# DATA SHOWN:
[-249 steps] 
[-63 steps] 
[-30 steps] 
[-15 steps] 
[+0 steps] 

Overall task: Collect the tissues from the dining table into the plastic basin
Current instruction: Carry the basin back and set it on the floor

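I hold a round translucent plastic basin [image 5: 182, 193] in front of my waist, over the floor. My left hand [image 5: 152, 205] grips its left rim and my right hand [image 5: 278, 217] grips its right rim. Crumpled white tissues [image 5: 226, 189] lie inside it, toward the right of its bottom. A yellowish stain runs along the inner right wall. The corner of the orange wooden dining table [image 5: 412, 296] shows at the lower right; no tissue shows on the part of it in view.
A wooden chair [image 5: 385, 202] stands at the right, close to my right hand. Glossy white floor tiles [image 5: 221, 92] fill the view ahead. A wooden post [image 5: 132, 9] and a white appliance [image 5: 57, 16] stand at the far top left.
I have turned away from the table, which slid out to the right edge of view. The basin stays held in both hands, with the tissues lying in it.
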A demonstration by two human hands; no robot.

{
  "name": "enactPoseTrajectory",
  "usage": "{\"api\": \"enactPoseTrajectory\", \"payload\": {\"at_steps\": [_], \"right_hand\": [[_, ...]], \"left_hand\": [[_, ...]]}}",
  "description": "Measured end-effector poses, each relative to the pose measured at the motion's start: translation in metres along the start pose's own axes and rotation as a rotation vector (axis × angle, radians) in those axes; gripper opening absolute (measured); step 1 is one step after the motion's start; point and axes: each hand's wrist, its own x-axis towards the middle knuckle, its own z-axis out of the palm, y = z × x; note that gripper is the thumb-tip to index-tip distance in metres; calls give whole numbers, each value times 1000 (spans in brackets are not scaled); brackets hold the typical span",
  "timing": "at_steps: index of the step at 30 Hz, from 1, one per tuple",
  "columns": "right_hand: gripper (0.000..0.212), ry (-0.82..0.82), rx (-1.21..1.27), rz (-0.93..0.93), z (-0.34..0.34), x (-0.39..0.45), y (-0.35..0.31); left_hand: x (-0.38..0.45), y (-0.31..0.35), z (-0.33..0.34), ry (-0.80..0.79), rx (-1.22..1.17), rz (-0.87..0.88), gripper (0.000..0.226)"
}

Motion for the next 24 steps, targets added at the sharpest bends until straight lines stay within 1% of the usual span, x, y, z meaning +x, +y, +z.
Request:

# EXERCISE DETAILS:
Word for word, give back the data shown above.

# ANSWER SECTION:
[-249 steps] 
[-63 steps] 
[-30 steps] 
[-15 steps] 
[+0 steps] 

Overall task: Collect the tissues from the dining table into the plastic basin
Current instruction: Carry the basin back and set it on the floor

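I hold a round translucent plastic basin [image 5: 182, 193] in front of my waist, over the floor. My left hand [image 5: 152, 205] grips its left rim and my right hand [image 5: 278, 217] grips its right rim. Crumpled white tissues [image 5: 226, 189] lie inside it, toward the right of its bottom. A yellowish stain runs along the inner right wall. The corner of the orange wooden dining table [image 5: 412, 296] shows at the lower right; no tissue shows on the part of it in view.
A wooden chair [image 5: 385, 202] stands at the right, close to my right hand. Glossy white floor tiles [image 5: 221, 92] fill the view ahead. A wooden post [image 5: 132, 9] and a white appliance [image 5: 57, 16] stand at the far top left.
I have turned away from the table, which slid out to the right edge of view. The basin stays held in both hands, with the tissues lying in it.
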A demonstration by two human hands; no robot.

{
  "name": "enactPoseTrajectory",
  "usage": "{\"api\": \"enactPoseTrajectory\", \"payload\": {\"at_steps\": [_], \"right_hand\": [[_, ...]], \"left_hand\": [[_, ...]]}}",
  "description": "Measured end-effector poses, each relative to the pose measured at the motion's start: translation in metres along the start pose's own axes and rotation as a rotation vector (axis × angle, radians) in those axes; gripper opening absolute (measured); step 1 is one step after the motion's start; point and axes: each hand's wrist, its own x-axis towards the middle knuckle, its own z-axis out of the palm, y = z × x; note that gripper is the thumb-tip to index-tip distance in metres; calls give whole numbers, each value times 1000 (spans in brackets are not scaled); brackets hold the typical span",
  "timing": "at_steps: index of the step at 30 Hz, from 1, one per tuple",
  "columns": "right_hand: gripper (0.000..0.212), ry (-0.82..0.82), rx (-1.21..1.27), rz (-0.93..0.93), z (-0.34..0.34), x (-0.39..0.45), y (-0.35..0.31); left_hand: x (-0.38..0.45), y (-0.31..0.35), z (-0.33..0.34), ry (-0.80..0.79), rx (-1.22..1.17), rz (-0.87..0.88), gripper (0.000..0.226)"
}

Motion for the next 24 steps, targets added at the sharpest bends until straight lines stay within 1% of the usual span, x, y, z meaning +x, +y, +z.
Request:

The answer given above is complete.